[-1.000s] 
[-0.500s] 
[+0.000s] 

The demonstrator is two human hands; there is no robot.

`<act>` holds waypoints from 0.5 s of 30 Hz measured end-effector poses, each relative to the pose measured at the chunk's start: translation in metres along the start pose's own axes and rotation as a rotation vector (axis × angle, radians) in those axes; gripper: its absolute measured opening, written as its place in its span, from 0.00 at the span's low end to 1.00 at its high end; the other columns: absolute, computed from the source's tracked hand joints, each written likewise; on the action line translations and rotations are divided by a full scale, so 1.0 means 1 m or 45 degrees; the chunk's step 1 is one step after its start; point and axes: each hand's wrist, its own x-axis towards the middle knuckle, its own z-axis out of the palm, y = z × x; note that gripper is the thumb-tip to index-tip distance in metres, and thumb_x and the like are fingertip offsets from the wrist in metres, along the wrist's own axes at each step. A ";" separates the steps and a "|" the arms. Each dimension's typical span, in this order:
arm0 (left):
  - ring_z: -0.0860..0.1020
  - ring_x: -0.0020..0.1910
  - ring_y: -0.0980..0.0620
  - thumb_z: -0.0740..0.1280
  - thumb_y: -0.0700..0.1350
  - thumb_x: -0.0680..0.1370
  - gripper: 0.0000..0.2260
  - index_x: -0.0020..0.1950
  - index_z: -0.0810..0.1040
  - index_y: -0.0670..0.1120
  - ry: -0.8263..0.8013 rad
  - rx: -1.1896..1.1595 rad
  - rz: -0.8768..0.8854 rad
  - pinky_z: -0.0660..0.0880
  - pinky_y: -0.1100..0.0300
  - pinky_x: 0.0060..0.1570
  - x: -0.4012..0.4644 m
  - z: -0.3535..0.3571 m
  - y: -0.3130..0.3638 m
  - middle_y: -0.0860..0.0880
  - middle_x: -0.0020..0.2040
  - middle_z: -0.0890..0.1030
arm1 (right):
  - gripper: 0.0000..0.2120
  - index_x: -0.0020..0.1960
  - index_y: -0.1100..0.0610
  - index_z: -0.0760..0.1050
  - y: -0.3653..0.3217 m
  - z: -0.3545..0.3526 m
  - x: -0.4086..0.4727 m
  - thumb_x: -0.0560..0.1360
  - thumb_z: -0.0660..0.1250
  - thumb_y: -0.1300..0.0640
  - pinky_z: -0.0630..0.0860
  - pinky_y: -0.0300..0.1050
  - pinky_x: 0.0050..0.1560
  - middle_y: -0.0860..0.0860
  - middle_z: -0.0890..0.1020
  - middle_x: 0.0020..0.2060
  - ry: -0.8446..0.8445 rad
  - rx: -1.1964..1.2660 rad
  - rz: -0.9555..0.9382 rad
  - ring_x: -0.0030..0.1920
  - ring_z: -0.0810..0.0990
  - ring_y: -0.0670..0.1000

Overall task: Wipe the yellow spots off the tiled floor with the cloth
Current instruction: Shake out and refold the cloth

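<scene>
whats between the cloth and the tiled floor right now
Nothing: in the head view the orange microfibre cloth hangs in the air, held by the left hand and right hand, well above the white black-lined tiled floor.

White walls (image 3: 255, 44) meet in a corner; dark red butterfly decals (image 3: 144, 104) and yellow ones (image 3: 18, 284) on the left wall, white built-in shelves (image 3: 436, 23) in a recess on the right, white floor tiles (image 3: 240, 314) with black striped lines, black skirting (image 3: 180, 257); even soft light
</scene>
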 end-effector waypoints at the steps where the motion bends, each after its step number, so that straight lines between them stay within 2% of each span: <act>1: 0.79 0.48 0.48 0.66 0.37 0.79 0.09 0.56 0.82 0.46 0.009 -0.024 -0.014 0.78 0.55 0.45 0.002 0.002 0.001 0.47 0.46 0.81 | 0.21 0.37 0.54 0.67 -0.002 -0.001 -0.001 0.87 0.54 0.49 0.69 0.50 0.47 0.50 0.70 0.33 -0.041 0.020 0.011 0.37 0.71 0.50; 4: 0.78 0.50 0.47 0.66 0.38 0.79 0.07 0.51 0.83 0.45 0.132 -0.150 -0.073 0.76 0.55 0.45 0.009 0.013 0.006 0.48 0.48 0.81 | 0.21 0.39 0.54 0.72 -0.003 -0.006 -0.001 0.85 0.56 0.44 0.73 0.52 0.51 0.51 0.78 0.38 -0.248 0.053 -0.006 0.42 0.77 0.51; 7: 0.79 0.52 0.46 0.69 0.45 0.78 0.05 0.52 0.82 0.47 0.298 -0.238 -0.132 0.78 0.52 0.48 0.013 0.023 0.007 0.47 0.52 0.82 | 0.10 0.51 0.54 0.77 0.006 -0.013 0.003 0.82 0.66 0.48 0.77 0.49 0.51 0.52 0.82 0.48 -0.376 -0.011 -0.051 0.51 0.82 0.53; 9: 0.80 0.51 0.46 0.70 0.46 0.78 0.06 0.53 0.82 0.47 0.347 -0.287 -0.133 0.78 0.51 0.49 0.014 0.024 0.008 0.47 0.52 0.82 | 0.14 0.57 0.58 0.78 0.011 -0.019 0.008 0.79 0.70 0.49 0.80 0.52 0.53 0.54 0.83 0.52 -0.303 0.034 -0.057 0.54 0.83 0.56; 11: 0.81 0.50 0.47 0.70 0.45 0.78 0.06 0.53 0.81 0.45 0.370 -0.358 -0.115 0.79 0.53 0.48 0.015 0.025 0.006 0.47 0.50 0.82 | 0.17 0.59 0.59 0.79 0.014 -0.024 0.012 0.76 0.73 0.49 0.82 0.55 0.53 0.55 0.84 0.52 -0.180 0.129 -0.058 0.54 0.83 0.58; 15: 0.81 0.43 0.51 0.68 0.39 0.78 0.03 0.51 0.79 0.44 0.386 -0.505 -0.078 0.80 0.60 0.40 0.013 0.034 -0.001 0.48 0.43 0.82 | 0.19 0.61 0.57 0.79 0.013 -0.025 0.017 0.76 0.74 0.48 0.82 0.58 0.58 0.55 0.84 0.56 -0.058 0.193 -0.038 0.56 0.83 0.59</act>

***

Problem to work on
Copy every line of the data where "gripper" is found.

Result
`<act>` holds waypoints from 0.5 s of 30 Hz measured end-effector poses, each relative to the pose measured at the chunk's start: translation in metres along the start pose's own axes and rotation as a rotation vector (axis × angle, radians) in those axes; gripper: its absolute measured opening, written as its place in its span, from 0.00 at the span's low end to 1.00 at its high end; the other columns: absolute, computed from the source's tracked hand joints, each written likewise; on the action line translations and rotations are divided by a full scale, so 1.0 means 1 m or 45 degrees; the chunk's step 1 is one step after its start; point and axes: each hand's wrist, its own x-axis towards the middle knuckle, its own z-axis out of the palm, y = z × x; note that gripper is the thumb-tip to index-tip distance in metres, and thumb_x and the like are fingertip offsets from the wrist in metres, along the wrist's own axes at each step. A ";" separates the steps and a "|" the arms. Each dimension's typical span, in this order:
  - gripper: 0.0000..0.2260
  - gripper: 0.0000..0.2120

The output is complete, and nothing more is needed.